[współpracareklamowa] Egzemplarz gry otrzymaliśmy bezzwrotnie od wydawnictwa Muduko, za co bardzo dziękujemy! Wydawca nie ma wpływu na treść recenzji.
TEMATYKA
Oryginalny temat gry High Society, którego Bale i Skandale są reimplementacją dotyczył zdobywania prestiżu wśród elity kulturalnej. Temat polskiej wersji ciekawie nawiązuje do oryginału, ponieważ wcielamy się w uczestników leśnego balu arystokratów.
INSTRUKCJA
Zasady gry są banalnie proste i mieszczą się na dwóch małych stronach. Przy naszej pierwszej partii po prostu wyjęliśmy instrukcję z pudełka, przeczytaliśmy na głos i po 3 minutach byliśmy gotowi do gry.
MECHANIKA
Gra od strony mechanicznej to czysta licytacja. W każdej rundzie rywalizujemy o jedną kartę, która da nam określoną liczbę punktów. Licytujemy kartami listów, które mamy na ręce. Zwycięzca zgarnia kartę z punktami, ale na zawsze traci listy, które zalicytował przez co jest słabszy w kolejnych licytacjach. Brzmi to bardzo prosto i takie też jest, ale Reiner Knizia nie byłby sobą, gdyby nie umieścił małego twistu, który bardzo mocno wpływa na rozgrywkę.

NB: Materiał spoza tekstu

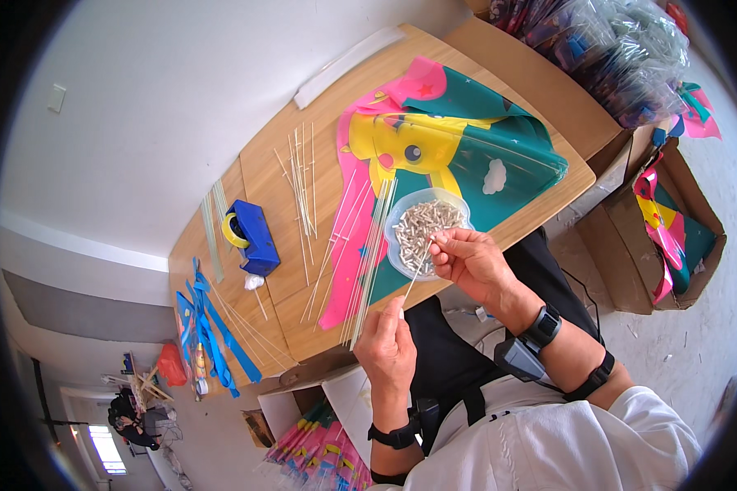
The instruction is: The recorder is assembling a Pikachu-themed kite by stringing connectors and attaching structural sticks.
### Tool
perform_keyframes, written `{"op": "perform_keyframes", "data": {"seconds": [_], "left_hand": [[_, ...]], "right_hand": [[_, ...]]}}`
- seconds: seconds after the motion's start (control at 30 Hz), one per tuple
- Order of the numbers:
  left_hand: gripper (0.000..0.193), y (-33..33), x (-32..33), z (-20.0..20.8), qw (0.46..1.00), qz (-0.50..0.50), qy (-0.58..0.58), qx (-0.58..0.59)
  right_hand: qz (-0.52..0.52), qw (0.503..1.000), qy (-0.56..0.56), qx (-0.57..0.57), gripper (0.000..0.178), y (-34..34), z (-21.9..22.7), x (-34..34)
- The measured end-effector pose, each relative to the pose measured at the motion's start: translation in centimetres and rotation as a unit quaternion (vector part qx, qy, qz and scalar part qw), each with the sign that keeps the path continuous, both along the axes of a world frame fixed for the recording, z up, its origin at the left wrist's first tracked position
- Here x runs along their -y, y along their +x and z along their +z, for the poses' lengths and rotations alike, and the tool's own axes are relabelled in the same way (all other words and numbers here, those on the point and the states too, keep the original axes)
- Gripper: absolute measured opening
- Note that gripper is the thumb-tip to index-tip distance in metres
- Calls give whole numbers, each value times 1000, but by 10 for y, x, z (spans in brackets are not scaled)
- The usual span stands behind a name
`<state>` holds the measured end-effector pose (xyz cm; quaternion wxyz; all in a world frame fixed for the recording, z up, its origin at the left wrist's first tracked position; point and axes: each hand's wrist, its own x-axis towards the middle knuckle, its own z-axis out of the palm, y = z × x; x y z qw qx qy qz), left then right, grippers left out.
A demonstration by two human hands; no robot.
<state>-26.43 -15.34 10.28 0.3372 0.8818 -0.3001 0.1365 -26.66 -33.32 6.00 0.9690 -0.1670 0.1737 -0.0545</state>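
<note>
Head: stick (418, 272) seemingly pinched by both hands (387, 348) (477, 262).

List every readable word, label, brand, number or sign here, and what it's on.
No text is readable in this view.
Thin white stick being held: no marking visible.
Printed plastic sheet: pictures show, no legible words.
Blue tape dispenser: no legible lettering.
Small bottle, lower left: too small to read.
Plastic-wrapped bundles, top right: too blurred.

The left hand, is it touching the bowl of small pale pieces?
Apart. The head view shows a plain gap between the left hand and the bowl, nearest at its fingertips.
</note>
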Motion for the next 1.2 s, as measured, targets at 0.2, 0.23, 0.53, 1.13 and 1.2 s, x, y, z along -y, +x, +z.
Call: {"op": "perform_keyframes", "data": {"seconds": [0.2, 0.23, 0.53, 1.13, 1.2], "left_hand": [[28, 0, -1, -1, 1000, 1, 1, 2], [28, 0, 0, -1, 1000, 1, 0, 3], [29, 2, 0, -3, 1000, 1, 8, 17], [29, 3, 0, -2, 1000, 0, -9, 22], [28, 3, 0, -2, 1000, 0, -9, 21]], "right_hand": [[9, 1000, 13, 12, 13, 1, -2, 0], [9, 1000, 17, 13, 14, 1, -2, -1], [16, 998, 54, 2, 14, 0, 4, 0], [-4, 1000, 23, -10, 9, 0, 5, -2], [0, 1000, 13, -8, 9, -1, 4, -2]]}}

Tym trickiem jest zasada, że osoba, która na koniec gry ma najmniejszą sumę liczby na swoich kartach listów odpada i automatycznie przegrywa. Sprawia to, że oprócz licytowania jak najlepszych kart musimy też kontrolować jakie karty zostały nam w ręce i jakie zostały naszym przeciwnikom.

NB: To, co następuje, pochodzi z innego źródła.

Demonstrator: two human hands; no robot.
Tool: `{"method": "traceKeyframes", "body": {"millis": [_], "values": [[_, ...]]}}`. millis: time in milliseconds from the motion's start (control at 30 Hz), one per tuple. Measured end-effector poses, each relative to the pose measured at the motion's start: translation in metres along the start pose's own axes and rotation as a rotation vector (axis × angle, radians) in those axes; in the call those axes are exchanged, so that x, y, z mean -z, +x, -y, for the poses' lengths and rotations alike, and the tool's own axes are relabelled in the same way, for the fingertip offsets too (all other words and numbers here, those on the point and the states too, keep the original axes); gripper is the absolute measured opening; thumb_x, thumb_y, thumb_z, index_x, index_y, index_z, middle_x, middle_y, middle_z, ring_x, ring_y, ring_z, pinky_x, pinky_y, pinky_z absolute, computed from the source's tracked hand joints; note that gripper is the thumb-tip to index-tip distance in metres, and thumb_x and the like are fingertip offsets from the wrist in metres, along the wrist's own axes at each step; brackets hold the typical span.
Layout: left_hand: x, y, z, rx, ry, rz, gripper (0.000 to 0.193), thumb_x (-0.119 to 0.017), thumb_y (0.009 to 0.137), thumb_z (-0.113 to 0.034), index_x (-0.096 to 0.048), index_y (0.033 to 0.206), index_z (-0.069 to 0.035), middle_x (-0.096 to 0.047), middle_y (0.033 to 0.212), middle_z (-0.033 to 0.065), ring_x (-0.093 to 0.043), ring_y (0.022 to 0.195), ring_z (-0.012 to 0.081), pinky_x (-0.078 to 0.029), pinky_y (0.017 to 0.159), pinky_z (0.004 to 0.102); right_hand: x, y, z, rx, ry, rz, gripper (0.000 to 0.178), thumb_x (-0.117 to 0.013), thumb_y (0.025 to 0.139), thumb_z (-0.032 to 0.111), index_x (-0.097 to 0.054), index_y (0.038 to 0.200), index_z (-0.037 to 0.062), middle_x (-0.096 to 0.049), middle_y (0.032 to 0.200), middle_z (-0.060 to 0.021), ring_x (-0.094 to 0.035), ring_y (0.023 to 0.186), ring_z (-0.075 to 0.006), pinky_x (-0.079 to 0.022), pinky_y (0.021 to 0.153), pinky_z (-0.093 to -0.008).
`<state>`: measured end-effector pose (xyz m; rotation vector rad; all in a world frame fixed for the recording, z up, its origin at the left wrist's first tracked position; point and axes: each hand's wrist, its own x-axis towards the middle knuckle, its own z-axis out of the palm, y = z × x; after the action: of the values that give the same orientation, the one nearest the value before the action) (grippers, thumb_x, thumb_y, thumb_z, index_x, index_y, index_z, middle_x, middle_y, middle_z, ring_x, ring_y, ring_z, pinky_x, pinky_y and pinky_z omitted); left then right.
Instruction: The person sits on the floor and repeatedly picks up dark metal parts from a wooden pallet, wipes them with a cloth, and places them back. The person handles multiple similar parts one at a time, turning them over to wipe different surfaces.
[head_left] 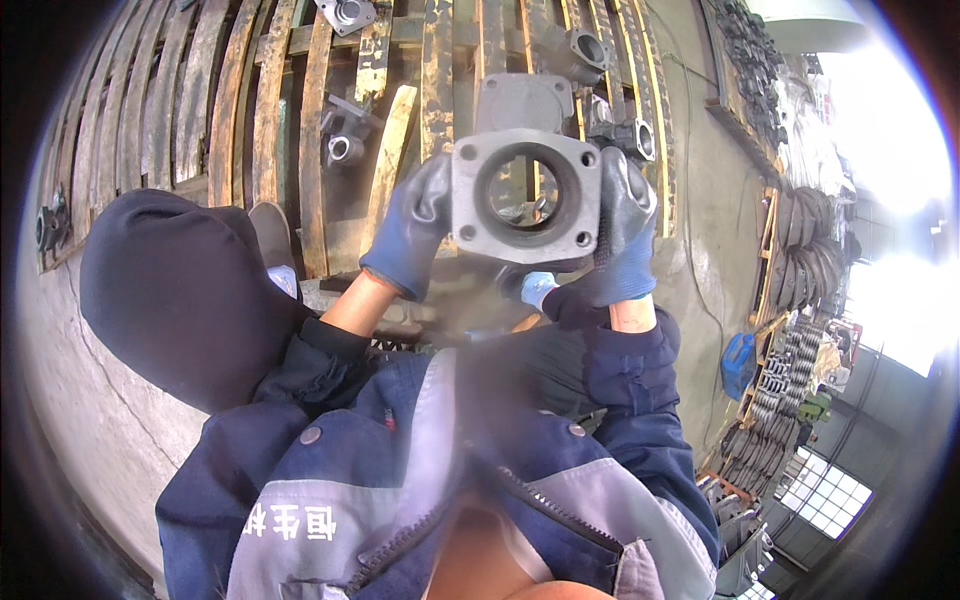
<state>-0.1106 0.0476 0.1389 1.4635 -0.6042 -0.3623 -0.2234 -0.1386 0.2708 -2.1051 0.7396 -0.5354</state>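
Jacket [350, 430] nearest cam, metal part held up 2-handed

Far L: wooden pallet [437, 90] w/ a small grey casting [345, 145] on it, prob. kept off the concrete. L hand [415, 225], gloved: forearm slants up & inward, bare wrist between cuff and glove, grip clamped on the part's L side, some fingers hidden. Mid: metal part [525, 142], up in front of the chest, over the pallet; square flange faces cam, so its round bore is see-through. R hand [628, 235], gloved: forearm near upright, grip clamped on the R side; opposite-side hold prob. shares the wt. & keeps it level. Beyond R hand: another casting [641, 138].
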Motion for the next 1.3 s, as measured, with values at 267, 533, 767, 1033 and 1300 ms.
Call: {"method": "traceKeyframes", "body": {"millis": [267,533,767,1033,1300], "values": [[0.006,0.020,-0.062,-0.081,0.098,-0.016,0.029,-0.054,0.097,-0.024,-0.060,0.106,0.003,-0.062,0.089,0.0228,-0.060,0.080,0.0389,-0.049,0.073,0.0393,0.005,0.004,-0.027,0.318,-0.186,-0.027,0.015,-0.060,0.089,0.009,-0.060,0.103,0.0036,-0.063,0.095,-0.0093,-0.062,0.078,-0.0210,-0.049,0.067,-0.0304],[0.012,0.025,-0.094,-0.197,0.184,-0.009,0.040,-0.066,0.084,-0.030,-0.060,0.108,0.001,-0.064,0.091,0.0222,-0.061,0.083,0.0425,-0.049,0.073,0.0446,-0.007,-0.008,-0.035,-0.327,0.953,0.050,0.025,-0.061,0.092,0.012,-0.057,0.115,0.0028,-0.062,0.103,-0.0082,-0.062,0.089,-0.0165,-0.053,0.075,-0.0320],[0.007,0.022,-0.112,-0.245,0.111,-0.096,0.029,-0.059,0.091,-0.021,-0.057,0.113,-0.002,-0.063,0.091,0.0197,-0.064,0.077,0.0337,-0.050,0.068,0.0393,-0.013,0.006,-0.022,-0.236,0.676,0.141,0.033,-0.061,0.092,0.013,-0.052,0.123,0.0025,-0.059,0.112,-0.0100,-0.059,0.097,-0.0191,-0.050,0.083,-0.0335],[0.024,0.033,-0.106,-0.003,-0.095,0.199,0.040,-0.057,0.093,-0.012,-0.055,0.132,-0.005,-0.069,0.104,0.0114,-0.066,0.089,0.0176,-0.053,0.079,0.0320,-0.008,0.012,-0.028,0.080,0.243,0.074,0.042,-0.060,0.093,0.015,-0.047,0.131,0.0021,-0.056,0.123,-0.0120,-0.057,0.107,-0.0221,-0.046,0.093,-0.0353],[0.031,0.033,-0.094,0.271,-0.537,0.369,0.077,-0.025,0.098,-0.066,-0.053,0.137,-0.006,-0.069,0.106,0.0088,-0.060,0.082,0.0082,-0.051,0.071,0.0233,0.023,0.007,-0.080,0.038,0.451,0.109,0.048,-0.059,0.094,0.017,-0.045,0.137,0.0024,-0.054,0.131,-0.0117,-0.054,0.116,-0.0227,-0.043,0.102,-0.0359]]}}
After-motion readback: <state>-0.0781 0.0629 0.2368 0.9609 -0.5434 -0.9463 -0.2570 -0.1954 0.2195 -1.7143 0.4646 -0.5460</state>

Poza tym mamy też kilka kart, których wylicytowanie będzie obniżało nasz wynik punktowy na koniec, co wprowadza trochę urozmaicenia.
CZAS ROZGRYWKI
Partia w Bale i Skandale zajmuje 15-20 minut, a im więcej osób, tym dłużej będziemy grali, ale też doświadczymy większej interakcji podczas licytacji.
WYKONANIE
Muduko przyzwyczaiło nas już do pięknych wydań gier karcianych i tak samo jest w tym przypadku. Karty mają bardzo ładne ilustracje autorstwa Piotra Sokołowskiego, które robią wrażenie, szczególnie na dużych kartach balu.
PODSUMOWANIE
Bale i skandale to prosta, ale bardzo sprytna gra, która bazuje na mechanice licytacji. Kilka tricków mechanicznych sprawia, że gra nie jest trywialna, a przy tym licytacjom towarzyszą duże emocje. Ze względu na łatwość wytłumaczenia zasad nadaje się ona także dla początkujących graczy, ale warto ją pokazywać tylko graczom, którzy lubią wysoką interakcję oraz szybkie i dynamiczne rozgrywki.